1st L.R.V.
- Full name: 1st Lanarkshire Rifle Volunteers Athletic Club
- Nickname(s): the Greys, the Warriors
- Founded: 1874
- Dissolved: 1882 (for association football)
- Ground: Burnbank, Great Western Road
- Secretary: R. H. Sinclair
| Home colours |

= 1st Lanarkshire Rifle Volunteers A.C. =

Association football club in Glasgow City, Scotland

The 1st Lanarkshire Rifle Volunteers Athletic Club was a 19th-century association football club based in Glasgow.

==History==

The club was formed out of the 1st Lanarkshire Rifle Volunteers, a company in the Volunteer movement of the British Army. The Volunteers included sporting activities within their purview and newspapers often carried reports of such activities. The growth of football in Scotland, especially thanks to Queen's Park, and the success of army teams in England such as the Royal Engineers, encouraged regiments to form football clubs as part of the physical regimen.

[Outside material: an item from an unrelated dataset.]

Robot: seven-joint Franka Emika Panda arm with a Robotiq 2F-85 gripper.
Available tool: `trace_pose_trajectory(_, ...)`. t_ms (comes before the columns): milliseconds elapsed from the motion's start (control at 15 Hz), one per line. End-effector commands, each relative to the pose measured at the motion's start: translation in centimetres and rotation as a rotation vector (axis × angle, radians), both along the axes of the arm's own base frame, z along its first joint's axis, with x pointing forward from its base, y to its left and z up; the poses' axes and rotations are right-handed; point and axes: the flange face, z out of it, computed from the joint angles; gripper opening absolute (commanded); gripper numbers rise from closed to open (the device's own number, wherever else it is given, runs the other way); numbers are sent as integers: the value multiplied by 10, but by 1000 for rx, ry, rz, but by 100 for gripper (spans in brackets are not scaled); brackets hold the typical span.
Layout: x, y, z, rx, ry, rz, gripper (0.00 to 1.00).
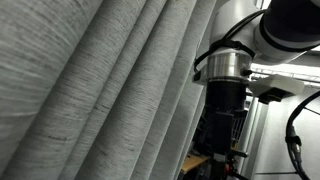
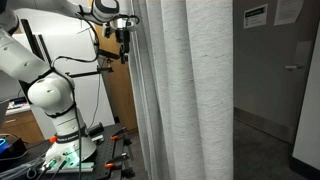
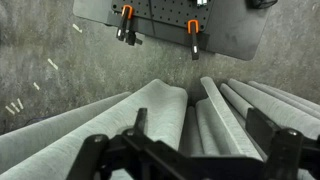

The 1st LRV was the second Volunteer club in Glasgow to form, after the 3rd Lanarkshire club. On formation the club joined the Football Association as well as the Scottish Football Association.

The club entered the Scottish Cup for the first time in 1875–76. The club was drawn at home to Rangers, already one of the most established clubs in Scotland, and lost by 7 goals to nil.

The club entered the competition seven times in total, scratching once and losing in the first round five times. The club's only wins came in the 1877–78 Scottish Cup, when victories at home to Blythswood (by 1–0, having "pressed their opponents during the whole game") and Telegraphists put the club into the third round, made up of 34 clubs. Playing away at Copeland Park, the club went down 4–0 to South Western in a "very fast and pleasant" game.

The following season the club drew 0–0 with Parkgrove at Burnbank in the first round, but was largely outclassed all match, only Connel in goal keeping the club in the match; two of the players in the match (Bews and Dewar) were among the four players known to have played in the Rangers match three years before. Parkgrove however won the replay 6–2.

It is not clear when the club last played; its last Senior match was a defeat in the Scottish Cup to Northern in the first round in 1882–83. The only reported football matches for the club after 1882 are under rugby union rules.

==Colours==

The club wore light blue and grey, with the regimental badge, matching the regimental colours.

==Grounds==

The club played at Burnbank, on the Great Western Road in Glasgow.